Collection entries:

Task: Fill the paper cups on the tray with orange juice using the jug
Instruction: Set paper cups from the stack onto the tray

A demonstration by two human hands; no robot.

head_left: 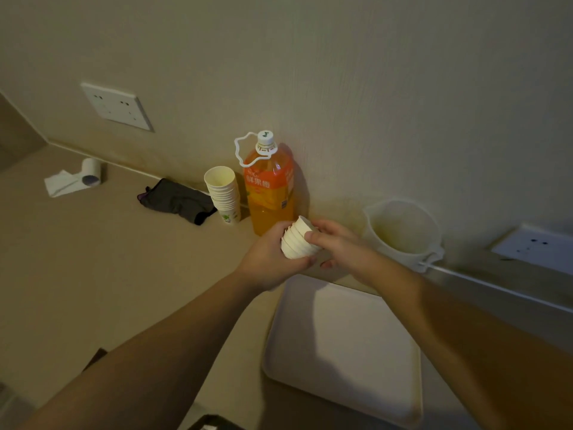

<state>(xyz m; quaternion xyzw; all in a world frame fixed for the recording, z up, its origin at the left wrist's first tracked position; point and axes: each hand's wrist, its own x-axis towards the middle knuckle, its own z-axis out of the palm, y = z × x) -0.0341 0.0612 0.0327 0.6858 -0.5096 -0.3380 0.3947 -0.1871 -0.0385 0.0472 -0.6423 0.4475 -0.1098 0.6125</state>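
Now both hands, left hand point(269, 260) and right hand point(336, 243), grip ribbed nested paper cups point(299, 238) (white, tapered).

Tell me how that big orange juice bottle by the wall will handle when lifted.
The orange juice bottle looks nearly full, so probably heavy for one hand. It is tall and narrow, so a push up high may tip it. The white loop handle at its neck looks thin and may flex.
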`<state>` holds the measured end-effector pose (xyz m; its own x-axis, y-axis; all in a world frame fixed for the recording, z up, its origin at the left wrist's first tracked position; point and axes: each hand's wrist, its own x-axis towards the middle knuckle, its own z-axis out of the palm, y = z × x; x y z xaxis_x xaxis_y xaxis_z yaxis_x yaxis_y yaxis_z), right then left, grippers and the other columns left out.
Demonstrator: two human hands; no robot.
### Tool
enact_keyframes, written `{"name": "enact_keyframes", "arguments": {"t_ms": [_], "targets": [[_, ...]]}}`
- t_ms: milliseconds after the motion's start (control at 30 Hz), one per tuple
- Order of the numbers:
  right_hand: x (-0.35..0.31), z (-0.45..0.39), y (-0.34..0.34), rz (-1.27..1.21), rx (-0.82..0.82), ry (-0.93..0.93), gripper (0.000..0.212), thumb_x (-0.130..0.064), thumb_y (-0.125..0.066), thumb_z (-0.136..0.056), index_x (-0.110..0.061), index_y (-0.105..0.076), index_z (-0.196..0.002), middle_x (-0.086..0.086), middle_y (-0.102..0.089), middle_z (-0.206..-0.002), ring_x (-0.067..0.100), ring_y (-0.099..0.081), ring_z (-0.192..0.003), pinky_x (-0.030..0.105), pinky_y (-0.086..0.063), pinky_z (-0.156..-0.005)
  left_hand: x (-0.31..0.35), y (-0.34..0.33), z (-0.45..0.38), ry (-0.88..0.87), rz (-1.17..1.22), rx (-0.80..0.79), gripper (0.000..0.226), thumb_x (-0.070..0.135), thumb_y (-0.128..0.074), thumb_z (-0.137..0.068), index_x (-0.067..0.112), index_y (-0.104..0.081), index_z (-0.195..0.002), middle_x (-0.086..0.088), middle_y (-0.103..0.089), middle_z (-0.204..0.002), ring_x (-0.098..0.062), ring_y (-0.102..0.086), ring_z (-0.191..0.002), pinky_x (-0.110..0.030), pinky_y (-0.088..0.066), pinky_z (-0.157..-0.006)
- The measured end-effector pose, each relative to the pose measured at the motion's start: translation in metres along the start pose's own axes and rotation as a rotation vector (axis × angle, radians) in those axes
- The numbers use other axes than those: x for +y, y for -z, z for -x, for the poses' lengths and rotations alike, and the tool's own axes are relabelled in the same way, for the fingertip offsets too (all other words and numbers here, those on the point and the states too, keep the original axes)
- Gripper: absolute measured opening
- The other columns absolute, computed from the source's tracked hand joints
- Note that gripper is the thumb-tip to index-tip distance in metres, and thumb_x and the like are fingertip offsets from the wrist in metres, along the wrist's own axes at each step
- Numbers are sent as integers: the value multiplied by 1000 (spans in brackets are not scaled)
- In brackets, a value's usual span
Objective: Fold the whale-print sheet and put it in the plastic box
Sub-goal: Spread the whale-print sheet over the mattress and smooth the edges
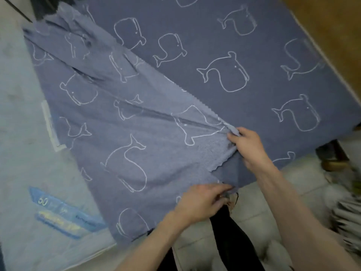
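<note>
Both hands are gripping the whale-print sheet on the mattress.

At 6 o'clock, the left hand (pixel 203 200) is pinching the sheet's near edge with curled fingers (pixel 224 189). Just beyond, toward 4 o'clock, the right hand (pixel 247 146) is gripping a bunched corner. The whale-print sheet (pixel 214 55) is lying spread across the bare mattress (pixel 21 173), with one lighter flap folded over from 10 o'clock toward the hands. A blue label (pixel 64 216) is showing at 8 o'clock.
</note>
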<state>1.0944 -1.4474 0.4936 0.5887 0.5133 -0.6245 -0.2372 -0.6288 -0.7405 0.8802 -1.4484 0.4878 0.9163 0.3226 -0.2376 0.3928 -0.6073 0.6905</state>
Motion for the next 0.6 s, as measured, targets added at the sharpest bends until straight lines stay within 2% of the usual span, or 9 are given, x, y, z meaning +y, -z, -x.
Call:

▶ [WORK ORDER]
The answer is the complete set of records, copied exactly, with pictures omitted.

▶ [WRITTEN ANSWER]
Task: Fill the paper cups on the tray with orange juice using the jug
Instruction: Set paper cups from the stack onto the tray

A demonstration by two human hands; no robot.

head_left: 

<state>(xyz m; quaternion xyzw; all in a world frame fixed for the recording, z up, its origin at the left wrist's first tracked position; point and axes: each hand's wrist, its own x-axis towards the middle knuckle, its own z-axis out of the palm, y = z × x) -0.0341 0.0612 0.0327 0.6858 -0.5096 -0.3380 0.3947 -0.1871 -0.0385 0.0472 -0.6423 0.4475 -0.1098 0.6125</state>
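Now both hands, left hand point(269, 260) and right hand point(336, 243), grip ribbed nested paper cups point(299, 238) (white, tapered).

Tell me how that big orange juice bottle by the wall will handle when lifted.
The orange juice bottle looks nearly full, so probably heavy for one hand. It is tall and narrow, so a push up high may tip it. The white loop handle at its neck looks thin and may flex.
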`<state>` holds the measured end-effector pose (xyz m; its own x-axis, y-axis; all in a world frame fixed for the recording, z up, its origin at the left wrist's first tracked position; point and axes: each hand's wrist, its own x-axis towards the middle knuckle, its own z-axis out of the palm, y = z × x; x y z xaxis_x xaxis_y xaxis_z yaxis_x yaxis_y yaxis_z), right then left, grippers and the other columns left out.
Demonstrator: two human hands; no robot.
### Tool
enact_keyframes, written `{"name": "enact_keyframes", "arguments": {"t_ms": [_], "targets": [[_, ...]]}}`
- t_ms: milliseconds after the motion's start (control at 30 Hz), one per tuple
- Order of the numbers:
  right_hand: x (-0.35..0.31), z (-0.45..0.39), y (-0.34..0.34), rz (-1.27..1.21), rx (-0.82..0.82), ry (-0.93..0.93), gripper (0.000..0.212), thumb_x (-0.130..0.064), thumb_y (-0.125..0.066), thumb_z (-0.136..0.056), index_x (-0.110..0.061), index_y (-0.105..0.076), index_z (-0.196..0.002), middle_x (-0.086..0.086), middle_y (-0.102..0.089), middle_z (-0.206..-0.002), ring_x (-0.067..0.100), ring_y (-0.099..0.081), ring_z (-0.192..0.003), pinky_x (-0.030..0.105), pinky_y (-0.086..0.063), pinky_z (-0.156..-0.005)
  left_hand: x (-0.31..0.35), y (-0.34..0.33), z (-0.45..0.38), ry (-0.88..0.87), rz (-1.17..1.22), rx (-0.80..0.79), gripper (0.000..0.226), thumb_x (-0.070..0.135), thumb_y (-0.128..0.074), thumb_z (-0.137..0.068), index_x (-0.067..0.112), index_y (-0.104..0.081), index_z (-0.195..0.002), middle_x (-0.086..0.088), middle_y (-0.103..0.089), middle_z (-0.204..0.002), ring_x (-0.098..0.062), ring_y (-0.102..0.086), ring_z (-0.191..0.002), pinky_x (-0.110..0.030), pinky_y (-0.088..0.066), pinky_z (-0.157..-0.006)
- The measured end-effector pose, each relative to the pose measured at the motion's start: translation in metres along the start pose's own axes and rotation as a rotation vector (axis × angle, radians) in those axes
- The numbers use other axes than those: x for +y, y for -z, z for -x, for the poses' lengths and rotations alike, and the tool's own axes are relabelled in the same way, for the fingertip offsets too (all other words and numbers here, those on the point and the states too, keep the original axes)
- Gripper: absolute measured opening
- The other columns absolute, computed from the source's tracked hand joints
- Note that gripper is the thumb-tip to index-tip distance in metres, and thumb_x and the like are fingertip offsets from the wrist in metres, along the wrist's own axes at each step
- Numbers are sent as integers: the value multiplied by 1000 (spans in brackets are not scaled)
- In brackets, a value's usual span
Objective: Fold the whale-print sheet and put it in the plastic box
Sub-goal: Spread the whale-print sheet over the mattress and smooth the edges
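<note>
Both hands are gripping the whale-print sheet on the mattress.

At 6 o'clock, the left hand (pixel 203 200) is pinching the sheet's near edge with curled fingers (pixel 224 189). Just beyond, toward 4 o'clock, the right hand (pixel 247 146) is gripping a bunched corner. The whale-print sheet (pixel 214 55) is lying spread across the bare mattress (pixel 21 173), with one lighter flap folded over from 10 o'clock toward the hands. A blue label (pixel 64 216) is showing at 8 o'clock.
</note>
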<state>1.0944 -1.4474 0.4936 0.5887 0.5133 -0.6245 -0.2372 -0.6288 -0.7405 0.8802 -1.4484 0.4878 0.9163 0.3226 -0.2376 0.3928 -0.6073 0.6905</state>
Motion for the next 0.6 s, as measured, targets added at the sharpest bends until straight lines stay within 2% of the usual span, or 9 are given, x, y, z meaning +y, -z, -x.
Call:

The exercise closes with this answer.